The use of the auto-oscillator transition from continuous to intermittent generation, introduction to the circuit, a variable output power amplifier, which is connected to a transistor switch connected to the straightened output voltage, and a selective frequency meter, increase the sensitivity, extend the range of monitored humidity values and implement remote wireless control in alarm systems and automatic humidity control.
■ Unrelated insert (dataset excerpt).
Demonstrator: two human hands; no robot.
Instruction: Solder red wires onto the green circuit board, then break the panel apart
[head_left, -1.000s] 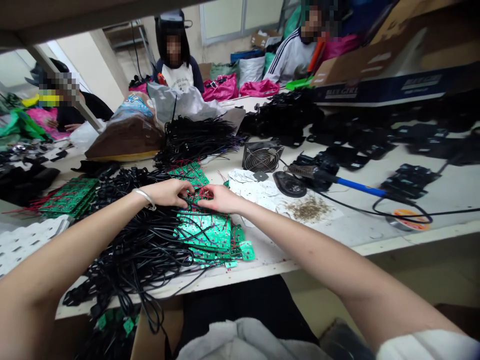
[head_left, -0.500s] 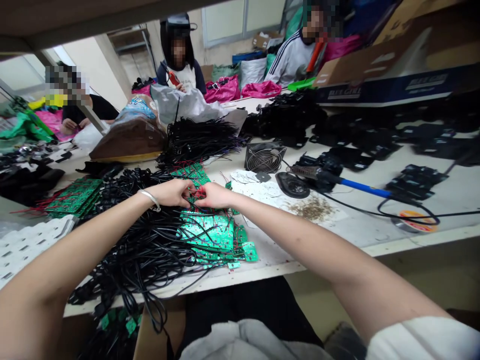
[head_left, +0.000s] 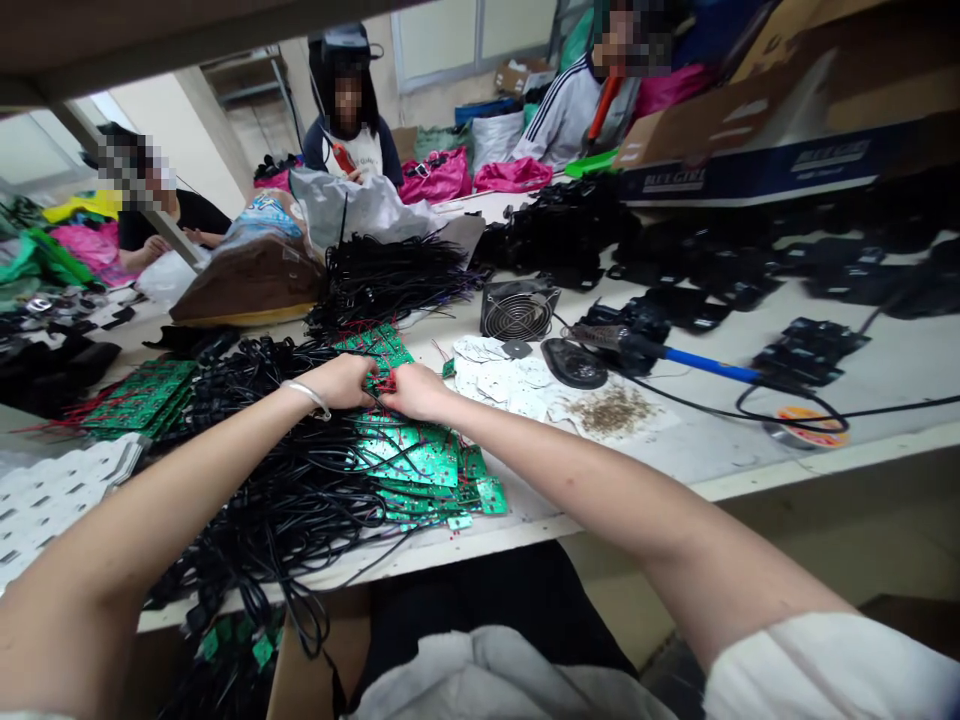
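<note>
My left hand [head_left: 343, 382], with a pale bangle at its wrist, is closed, its fingers curled over the stack of green circuit boards. Close against it, my right hand [head_left: 412, 390] pinches at thin red wires [head_left: 386, 382] that show between the two hands. What lies in the left fingertips is hidden. More green circuit boards [head_left: 420, 455] with red wires lie under and in front of the hands. A large bundle of black cables [head_left: 300, 490] spreads beneath my left forearm and hangs over the table edge.
To the right are a fan [head_left: 519, 310], a blue-handled soldering iron [head_left: 709, 365] on its stand, a solder spool [head_left: 810, 425] and brown scraps [head_left: 611, 410] on paper. Another board stack [head_left: 142, 395] and a white tray [head_left: 64, 495] lie left. Black parts line the back; three people sit beyond.
The view has shifted slightly, so the scene sits a little further left. Both hands stay together over the boards, with only small finger movement.
</note>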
This solution favorably distinguishes the proposed moisture meter from known and similar devices, since, in addition to increasing the sensitivity and expanding the range of monitored values, the circuit is economical - the measuring oscillator in a continuous mode operates in an understressed area with very low current consumption, and the power amplifier is turned on only in control and adjustment time. In addition, by obtaining a signal characterizing the degree of excess moisture, it can be enhanced. auto adjustment efficiency.

The proposed scheme of the remote signaling device can also be applied to control, for example, the angle of loss, electrical conductivity, magnetic permeability, concentration, and other electrical and non-electrical quantities measured by the self-oscillating resonance method.

Claims (2)

1.Berliner M.A. Electrical measurements, automatic control and regulation of humidity. M., 1965, p. 132-135. 2. US patent number 3.793.585, cl. 324-61, 1974.